### [TASK STATEMENT]
Set the data down once more, exactly as it is written.

--- COLLECTED DATA ---

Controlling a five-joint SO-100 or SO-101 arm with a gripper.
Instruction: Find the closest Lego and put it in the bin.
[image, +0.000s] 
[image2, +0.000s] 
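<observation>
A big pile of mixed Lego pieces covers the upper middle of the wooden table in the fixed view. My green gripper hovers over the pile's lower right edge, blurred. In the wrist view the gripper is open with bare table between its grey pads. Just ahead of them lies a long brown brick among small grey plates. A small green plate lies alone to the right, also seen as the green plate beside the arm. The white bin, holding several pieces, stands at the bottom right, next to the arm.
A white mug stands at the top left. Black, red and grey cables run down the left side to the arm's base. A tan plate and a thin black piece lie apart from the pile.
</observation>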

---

### [WORKED SOLUTION]
Controlling a five-joint SO-100 or SO-101 arm with a gripper.
Instruction: Find the closest Lego and put it in the bin.
[image, +0.000s] 
[image2, +0.000s] 
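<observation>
A big pile of mixed Lego pieces covers the upper middle of the wooden table in the fixed view. My green gripper hovers over the pile's lower right edge, blurred. In the wrist view the gripper is open with bare table between its grey pads. Just ahead of them lies a long brown brick among small grey plates. A small green plate lies alone to the right, also seen as the green plate beside the arm. The white bin, holding several pieces, stands at the bottom right, next to the arm.
A white mug stands at the top left. Black, red and grey cables run down the left side to the arm's base. A tan plate and a thin black piece lie apart from the pile.
</observation>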

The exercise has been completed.